Con la luz de unas velas y unas canchitas que la señora de la tienda muy amablemente nos invitó (que reemplazó al pavo y al lechón), empezó el nuevo año y llegó  con chelas. Hablábamos  de todo, hasta que nos dijo éste pata que nos ponía el trago: “vamos a casa de unos amigos, está aquí, a la vuelta”, así que todos nos enrumbamos para ahí. Milagrosamente, la “luz” regresó en ese momento, sino lo que les cuento a continuación, no tendría sentido.
Al llegar a esa casa fue grande mi sorpresa cuando vi que allí  había un grupo de rock tocando, eran cuatro patas y una chica que tocaba el teclado.
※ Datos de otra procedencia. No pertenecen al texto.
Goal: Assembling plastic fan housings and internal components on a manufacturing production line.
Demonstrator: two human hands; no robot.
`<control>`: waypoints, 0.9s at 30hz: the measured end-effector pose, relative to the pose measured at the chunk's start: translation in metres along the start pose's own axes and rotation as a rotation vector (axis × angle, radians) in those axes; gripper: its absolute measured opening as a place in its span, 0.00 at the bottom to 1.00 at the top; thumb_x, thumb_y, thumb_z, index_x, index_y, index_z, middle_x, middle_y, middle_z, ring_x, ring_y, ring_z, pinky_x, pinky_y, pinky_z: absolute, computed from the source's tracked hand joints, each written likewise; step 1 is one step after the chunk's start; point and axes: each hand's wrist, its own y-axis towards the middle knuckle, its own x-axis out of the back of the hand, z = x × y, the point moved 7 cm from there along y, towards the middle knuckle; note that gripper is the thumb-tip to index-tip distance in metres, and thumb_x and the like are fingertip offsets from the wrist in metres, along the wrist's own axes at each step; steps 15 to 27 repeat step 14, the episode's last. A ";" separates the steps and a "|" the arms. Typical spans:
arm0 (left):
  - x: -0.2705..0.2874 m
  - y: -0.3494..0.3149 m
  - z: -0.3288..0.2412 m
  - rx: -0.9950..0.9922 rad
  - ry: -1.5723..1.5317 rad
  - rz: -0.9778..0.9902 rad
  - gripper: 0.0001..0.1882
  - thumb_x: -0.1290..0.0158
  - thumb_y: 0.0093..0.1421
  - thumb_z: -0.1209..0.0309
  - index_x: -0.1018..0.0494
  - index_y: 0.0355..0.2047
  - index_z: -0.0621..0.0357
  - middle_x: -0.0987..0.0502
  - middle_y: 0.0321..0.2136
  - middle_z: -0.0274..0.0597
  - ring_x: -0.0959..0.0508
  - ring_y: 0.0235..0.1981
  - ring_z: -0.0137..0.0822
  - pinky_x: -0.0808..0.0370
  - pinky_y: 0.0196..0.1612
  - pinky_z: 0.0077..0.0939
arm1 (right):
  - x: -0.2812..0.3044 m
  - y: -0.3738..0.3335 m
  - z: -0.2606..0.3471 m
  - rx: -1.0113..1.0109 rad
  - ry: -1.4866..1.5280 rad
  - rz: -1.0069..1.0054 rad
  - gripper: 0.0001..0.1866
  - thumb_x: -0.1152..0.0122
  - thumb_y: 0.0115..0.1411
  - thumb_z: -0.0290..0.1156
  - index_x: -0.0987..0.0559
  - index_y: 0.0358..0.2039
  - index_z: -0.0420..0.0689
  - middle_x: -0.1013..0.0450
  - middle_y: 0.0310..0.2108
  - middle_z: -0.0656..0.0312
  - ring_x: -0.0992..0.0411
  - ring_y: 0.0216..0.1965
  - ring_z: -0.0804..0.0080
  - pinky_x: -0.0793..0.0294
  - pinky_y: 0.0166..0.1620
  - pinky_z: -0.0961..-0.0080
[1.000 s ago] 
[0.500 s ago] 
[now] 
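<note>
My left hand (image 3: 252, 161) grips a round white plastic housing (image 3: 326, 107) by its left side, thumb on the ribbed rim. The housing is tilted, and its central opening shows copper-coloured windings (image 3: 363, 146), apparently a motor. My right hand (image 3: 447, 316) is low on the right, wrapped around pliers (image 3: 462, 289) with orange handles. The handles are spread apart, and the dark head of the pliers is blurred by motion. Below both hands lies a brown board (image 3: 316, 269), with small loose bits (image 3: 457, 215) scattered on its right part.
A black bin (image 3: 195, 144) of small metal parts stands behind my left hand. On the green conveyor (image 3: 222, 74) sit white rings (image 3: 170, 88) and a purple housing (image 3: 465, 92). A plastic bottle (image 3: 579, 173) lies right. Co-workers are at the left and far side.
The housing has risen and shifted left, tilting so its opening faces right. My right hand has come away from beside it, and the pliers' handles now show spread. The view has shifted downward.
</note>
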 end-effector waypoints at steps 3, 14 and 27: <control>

Ella llevaba una minifalda inolvidable aunque solo superado por su talento con las teclas.  Esa fue una visión, y no me refiero a las piernas de la chica en cuestión, sino al hecho de estar en el ensayo de un grupo.  A esa edad uno es más impresionable, así que esto contribuyó a mi gusto por la música. Su repertorio, ahora que lo recuerdo, era simple, covers de moda, pero escucharlos en vivo era otra cosa.
El anfitrión muy amablemente nos dijo que tomáramos la cerveza que había en la refrigeradora. Parece que le agrado que de pronto, tuvieran público. Al dirigirme a la cocina vi que el refrigerador estaba lleno de cerveza, ya no cabía una más, así que con confianza y conchudez, me dispuse a culminar mis planes de esa noche.
Ya relativamente ebrio, le dije a uno de mis nuevos patas que trajera más cerveza y al regresar me dijo que solo quedaba una. Con la poca lucidez que aun mantenía, decidí que era momento del adiós, ya que acto seguido harían la “chancha” para comprar más trago y nuestra situación hubiera sido muy incómoda.

No sé qué hora era, pero aún estaba oscuro, nos fuimos a un parque, me recosté en el pasto y al abrir los ojos, ya era de día y un perro amenazaba con orinarme.
Me levanté, me despedí de mis nuevos patas, de los cuales no recuerdo ni su nombre, y me fui a casa, con la sensación que haber vivido el rock and roll. 

Dos años después, con uno de los amigos que nunca llegó, formamos un grupo de rock.